If time dragged by this past year, you weren't just imagining it. The scientists at Greenwich in England have had to add a whole nano-second to our clocks. That means that the year 2008 needed to have more time.
As for me, I think it went by pretty fast. It was just a little over a year ago that we put Cyndi on the plane to go back to Utah after her Christmas visit with us in Hawaii. Her being in Hawaii with us on Christmas was really great and I think she had a great time as well. She was especially excited about all the "Lost" sites that I had researched out before she came.
I celebrated my 70th birthday while we were in Hawaii. It was a special day with special friends, those who dropped by the office during the day, and eating with them at the Ambassador restaurant in the evening. The PCC guides surprised me in the plaza with leis and "Happy Birthday" in the midst of the crowds there.

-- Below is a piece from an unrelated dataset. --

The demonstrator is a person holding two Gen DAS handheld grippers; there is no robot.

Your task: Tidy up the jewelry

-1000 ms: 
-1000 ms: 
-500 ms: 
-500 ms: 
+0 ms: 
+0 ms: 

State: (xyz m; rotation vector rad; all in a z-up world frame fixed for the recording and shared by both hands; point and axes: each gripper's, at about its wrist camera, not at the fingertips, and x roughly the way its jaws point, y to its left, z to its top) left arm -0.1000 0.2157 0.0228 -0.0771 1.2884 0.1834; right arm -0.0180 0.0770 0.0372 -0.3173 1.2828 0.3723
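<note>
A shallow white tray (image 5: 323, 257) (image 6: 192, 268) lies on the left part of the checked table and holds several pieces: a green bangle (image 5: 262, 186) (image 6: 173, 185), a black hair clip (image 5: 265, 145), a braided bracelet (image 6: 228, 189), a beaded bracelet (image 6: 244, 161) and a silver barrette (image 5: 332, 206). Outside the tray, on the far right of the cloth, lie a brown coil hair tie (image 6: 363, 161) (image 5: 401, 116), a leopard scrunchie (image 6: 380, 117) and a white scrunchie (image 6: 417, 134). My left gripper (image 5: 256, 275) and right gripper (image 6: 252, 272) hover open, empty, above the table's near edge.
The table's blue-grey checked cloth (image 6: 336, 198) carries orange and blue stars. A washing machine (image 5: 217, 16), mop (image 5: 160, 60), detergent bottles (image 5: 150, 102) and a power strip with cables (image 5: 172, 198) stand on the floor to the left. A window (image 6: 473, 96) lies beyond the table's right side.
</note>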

At the end of January, Cathy and Terry came over to visit us there as well. Where Cyndi had slept on one sofa, we pulled out the hide-a-bed for them. And topped it with an air mattress so it would be more comfortable. We were able to visit with them and go to all the great places on Oahu and still get our office work done. And the weather was great...not rainy nor hot.
On February 16th , after a great evening spent the night before at Sam Choys, a birthday gift with and from our friends and fellow missionaries, LaVere and Karelyn Adams, I got up to fix a birthday breakfast for Gordon, who was celebrating his 72nd birthday. I could feel my heart fluttering but didn't pay much attention to it until after it had gone on for several hours, I looked in the mirror and saw that my face was gray and I was in a cold sweat. I knew that was not a good sign, and told Gordon that we were not going to go to the New Zealand devotional that morning, but instead we would have to visit the E.R at the Kahuku hospital.
We drove over there and immediately the E.R. nurse admitted me and put me on a monitor. The EKG confirmed that my heart was in fibrillation. The E.R. doctor was one who flew in from another island several times a month. Thank goodness he had the presence of mind to call The Queen's Hospital in Honolulu and talked with a cardiologist. They could not stop my heart from fibrillating, and when the E.R. doctor asked about shocking my heart to get it to go back into normal rhythm, the cardiologist told me in no uncertain terms that he shouldn't do that because I could have developed some blood clots in my heart and shocking me would cause them to get pumped out and cause a stroke.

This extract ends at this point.